12.10.2010

Looking Back

When I was in grade school, I lived outside of what I now consider my hometown. It was a lovely little farm house that my parents rented from Mr. H.. I don't remember meeting Mr H., or Mrs. H. for that matter, but I know my parents had said they met us. Later, I would learn this older couple was hesitant to rent to an interracial couple. My mother, Caucasian, with an eighth grade education and my father, Mexican, with some JuCo under his belt, managed to convince them that they were indeed worthy candidates. I like to think it was those four beautiful children who won them over (my youngest brother would come years later). To date, there's never been any real formal debate on the subject. I doubt there ever will be. My thoughts win by default. Anyway, it was outside this farm house, as the new school year began, that I encounter a word I had never heard.

Half-breed.

Without fail, the first two weeks of riding the school bus had the ceremonial exchanging of the guards with my parents handing me off to the driver. Somewhere in all of this my older brother, from my mom's previous marriage, immediately ditched me for his friends in the back of the bus. Which was fine, I never wanted the title of tag-along. I pretended I was on my own. The first week cruised by. It was a lengthy drive. Many times, I pretended to be in a movie where I was the lead all dreamy staring out the window, the landscape rolling by with really great music flowing over the scene. Imagine dramatic. My mother loved soap operas. It's relevant.

Anyway, a week in, a new boy moves to town. On my route. His purpose: To make my life a horror flick. My Little Universe was about to teach me an early lesson in compassion but not before walking me through fear and then hatred for that boy. It's hard to remember the details of the fear and the hatred, though. Those feelings no longer live inside of me. But I do know within his taunting this H-word appeared repeatedly. And I had no idea what it meant. The way he said it made me worry that asking my parents might get me into trouble or, worse, might hurt them. So, I asked my older brother. He said, "You're Mexican not Indian, don't worry about it."* His definition confused me further.

One night at dinner, I finally just asked. My mother was livid but my dad had lived a life of discrimination and thought this a mild offense. "Just ignore him."

But what does it mean?

It means you're of two races.

What are races?

They're ethnic groups.

Ethnic?

Yes. The same in the way they're made up.

But you said no two people are alike.

Yes. But the groups are the same in ways.

What ways?

Black, White, Chinese, Indian...they are the same.

But what if you're two?

Eat your Green Beans.** (This from my mother who was still livid.)

During vocabulary, we used our student dictionaries and I remember trying to look up the word one day. No luck. I went home and did the same thing. My mother came in and asked me what I was doing. I told her. She sat with me and asked me what else was going on with this boy on the bus. I told her about the hair pulling and name calling. I told her about my stomach aches and how I wish the bus would run over him. I told her all my evil thoughts. I think she was trying not to laugh. I asked her not to tell anyone and that I was going to practice ignoring him like dad had said.

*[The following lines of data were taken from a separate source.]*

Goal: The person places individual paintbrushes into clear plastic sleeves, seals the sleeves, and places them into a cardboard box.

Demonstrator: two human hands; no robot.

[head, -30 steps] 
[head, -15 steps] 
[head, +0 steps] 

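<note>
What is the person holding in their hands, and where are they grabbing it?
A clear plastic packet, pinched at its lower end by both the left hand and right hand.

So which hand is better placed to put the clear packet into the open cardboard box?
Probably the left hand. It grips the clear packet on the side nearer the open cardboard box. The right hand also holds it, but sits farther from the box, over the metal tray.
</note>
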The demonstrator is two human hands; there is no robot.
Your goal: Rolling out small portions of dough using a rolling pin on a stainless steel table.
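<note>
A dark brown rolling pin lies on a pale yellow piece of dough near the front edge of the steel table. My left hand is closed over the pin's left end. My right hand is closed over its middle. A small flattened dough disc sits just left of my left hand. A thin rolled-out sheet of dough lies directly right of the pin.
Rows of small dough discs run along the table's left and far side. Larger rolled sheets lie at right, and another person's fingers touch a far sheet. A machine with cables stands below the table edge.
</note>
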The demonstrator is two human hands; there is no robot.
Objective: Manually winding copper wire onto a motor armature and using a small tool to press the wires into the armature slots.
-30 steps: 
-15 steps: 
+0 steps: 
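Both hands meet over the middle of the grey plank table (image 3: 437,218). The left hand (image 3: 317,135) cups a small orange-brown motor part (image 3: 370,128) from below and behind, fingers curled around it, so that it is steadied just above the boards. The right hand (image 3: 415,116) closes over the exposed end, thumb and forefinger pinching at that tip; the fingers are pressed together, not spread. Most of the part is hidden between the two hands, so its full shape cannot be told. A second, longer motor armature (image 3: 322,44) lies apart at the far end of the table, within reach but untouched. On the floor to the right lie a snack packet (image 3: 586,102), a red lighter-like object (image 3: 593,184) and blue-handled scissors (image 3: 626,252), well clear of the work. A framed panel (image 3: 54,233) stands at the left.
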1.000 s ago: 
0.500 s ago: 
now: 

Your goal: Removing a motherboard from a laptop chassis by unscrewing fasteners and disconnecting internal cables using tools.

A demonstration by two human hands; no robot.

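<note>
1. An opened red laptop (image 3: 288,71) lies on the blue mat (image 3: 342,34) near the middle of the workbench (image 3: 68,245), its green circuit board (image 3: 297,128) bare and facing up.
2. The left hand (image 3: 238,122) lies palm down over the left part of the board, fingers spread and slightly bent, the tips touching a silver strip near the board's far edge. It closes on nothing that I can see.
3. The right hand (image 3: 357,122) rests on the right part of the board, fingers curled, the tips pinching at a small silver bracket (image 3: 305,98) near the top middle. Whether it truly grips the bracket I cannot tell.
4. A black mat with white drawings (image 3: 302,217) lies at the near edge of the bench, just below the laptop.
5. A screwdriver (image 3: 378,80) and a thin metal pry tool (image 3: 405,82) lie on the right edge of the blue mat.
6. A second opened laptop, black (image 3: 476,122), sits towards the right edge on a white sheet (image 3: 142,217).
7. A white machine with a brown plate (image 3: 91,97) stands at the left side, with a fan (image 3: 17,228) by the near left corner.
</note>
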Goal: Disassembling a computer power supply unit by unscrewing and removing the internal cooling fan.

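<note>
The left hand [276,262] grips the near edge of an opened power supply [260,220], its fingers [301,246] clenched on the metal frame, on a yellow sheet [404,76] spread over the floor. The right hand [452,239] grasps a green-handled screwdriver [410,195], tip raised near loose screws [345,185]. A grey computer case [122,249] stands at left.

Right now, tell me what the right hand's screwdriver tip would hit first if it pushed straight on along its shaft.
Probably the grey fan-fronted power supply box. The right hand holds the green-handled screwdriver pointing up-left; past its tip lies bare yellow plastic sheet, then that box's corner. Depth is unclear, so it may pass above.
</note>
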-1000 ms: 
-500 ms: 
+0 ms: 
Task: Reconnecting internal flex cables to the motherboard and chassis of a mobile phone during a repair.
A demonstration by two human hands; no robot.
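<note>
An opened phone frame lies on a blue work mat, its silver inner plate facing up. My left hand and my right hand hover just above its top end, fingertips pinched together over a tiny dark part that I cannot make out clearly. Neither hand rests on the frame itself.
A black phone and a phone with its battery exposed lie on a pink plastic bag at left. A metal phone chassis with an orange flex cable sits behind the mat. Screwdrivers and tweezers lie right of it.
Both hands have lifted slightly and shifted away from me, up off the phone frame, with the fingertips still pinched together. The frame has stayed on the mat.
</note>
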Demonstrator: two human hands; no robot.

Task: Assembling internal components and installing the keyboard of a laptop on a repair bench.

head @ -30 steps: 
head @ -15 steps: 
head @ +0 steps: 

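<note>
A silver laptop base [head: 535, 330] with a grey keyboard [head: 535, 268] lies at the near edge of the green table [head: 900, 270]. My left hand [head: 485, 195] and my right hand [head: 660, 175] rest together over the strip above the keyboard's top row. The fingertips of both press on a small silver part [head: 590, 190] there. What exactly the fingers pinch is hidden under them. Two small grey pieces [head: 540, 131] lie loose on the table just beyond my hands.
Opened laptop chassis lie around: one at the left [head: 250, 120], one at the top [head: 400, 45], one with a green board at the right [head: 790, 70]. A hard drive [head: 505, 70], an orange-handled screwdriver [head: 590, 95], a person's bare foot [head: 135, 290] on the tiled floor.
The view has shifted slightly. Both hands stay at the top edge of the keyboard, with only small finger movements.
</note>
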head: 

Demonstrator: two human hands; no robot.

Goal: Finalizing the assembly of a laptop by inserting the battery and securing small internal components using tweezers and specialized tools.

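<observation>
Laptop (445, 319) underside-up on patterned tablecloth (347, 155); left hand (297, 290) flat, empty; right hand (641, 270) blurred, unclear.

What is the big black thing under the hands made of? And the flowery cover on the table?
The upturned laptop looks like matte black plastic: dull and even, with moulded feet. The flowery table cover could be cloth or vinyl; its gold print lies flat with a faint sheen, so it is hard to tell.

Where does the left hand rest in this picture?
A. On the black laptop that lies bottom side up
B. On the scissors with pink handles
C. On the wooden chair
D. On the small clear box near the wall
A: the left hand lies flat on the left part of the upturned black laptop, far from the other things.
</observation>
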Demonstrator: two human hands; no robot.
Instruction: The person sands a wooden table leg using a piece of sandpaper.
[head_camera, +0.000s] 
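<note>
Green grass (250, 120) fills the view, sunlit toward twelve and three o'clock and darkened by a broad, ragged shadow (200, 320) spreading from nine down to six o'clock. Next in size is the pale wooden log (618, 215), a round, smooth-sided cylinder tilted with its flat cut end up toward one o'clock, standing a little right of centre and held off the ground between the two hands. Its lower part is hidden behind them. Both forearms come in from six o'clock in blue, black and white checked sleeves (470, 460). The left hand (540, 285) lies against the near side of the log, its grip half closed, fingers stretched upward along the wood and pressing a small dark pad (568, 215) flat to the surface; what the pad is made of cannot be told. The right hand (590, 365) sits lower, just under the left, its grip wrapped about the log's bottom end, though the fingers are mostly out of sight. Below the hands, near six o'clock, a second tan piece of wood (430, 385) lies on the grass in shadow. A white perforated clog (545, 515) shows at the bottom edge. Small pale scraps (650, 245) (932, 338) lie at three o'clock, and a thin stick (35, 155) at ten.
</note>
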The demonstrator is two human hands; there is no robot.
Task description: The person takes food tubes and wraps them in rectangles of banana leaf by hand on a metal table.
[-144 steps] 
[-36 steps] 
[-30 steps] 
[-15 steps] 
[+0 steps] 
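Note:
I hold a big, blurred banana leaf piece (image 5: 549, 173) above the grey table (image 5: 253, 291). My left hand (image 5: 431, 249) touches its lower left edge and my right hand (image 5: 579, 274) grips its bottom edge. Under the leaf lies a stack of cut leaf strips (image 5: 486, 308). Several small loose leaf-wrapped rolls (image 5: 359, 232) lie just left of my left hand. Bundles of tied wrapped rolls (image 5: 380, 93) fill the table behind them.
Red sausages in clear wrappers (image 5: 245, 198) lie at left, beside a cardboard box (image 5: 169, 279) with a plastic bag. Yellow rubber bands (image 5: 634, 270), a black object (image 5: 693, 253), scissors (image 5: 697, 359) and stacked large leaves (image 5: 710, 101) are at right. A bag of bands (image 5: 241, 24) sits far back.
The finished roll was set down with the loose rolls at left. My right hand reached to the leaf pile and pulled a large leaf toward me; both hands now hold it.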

Of course, the Universe conspired.

Our washing machine broke AND mom said I could go with her to the laundromat! Just me and her. I would have her all to myself. We got down there and we got busy. I was quarter dropping and turning dials and life was good until HE walked in. I hid. I whispered to my mother that it was HIM. He was followed by a large fellow. His father. Clearly one-breed: Mean. And I watch from a safe distance the full blown version of the boy on the bus.

We would get in trouble as kids. Fight. Forget to pick up. Sneak in some back-talking defined as mumbling but my parents weren't abusive. They didn't call us names, they didn't shove us around, they didn't buy a soda then not offer us a drink. My mother was back to being livid and intently watching as if it was one of her serials. Her face was taking on one of her looks that spoke volumes. And I could tell she was fit to be 'heard'. Carrying out the last load of laundry, she gave that man that look full-on. He felt it, too. And I looked at his son...no longer wanting the bus to run over him. He never bothered me again after that. I hoped his dad never bothered him again after that. To date, there's never been any formal calculations on how long my mom's super eyeblast last. But for the sake of a happy ending, let's believe it is still in full effect.

*He was not a "half-breed" but "big brother" dumb at the time.
**This is the gist of the exchange. It could have been mashed potatoes.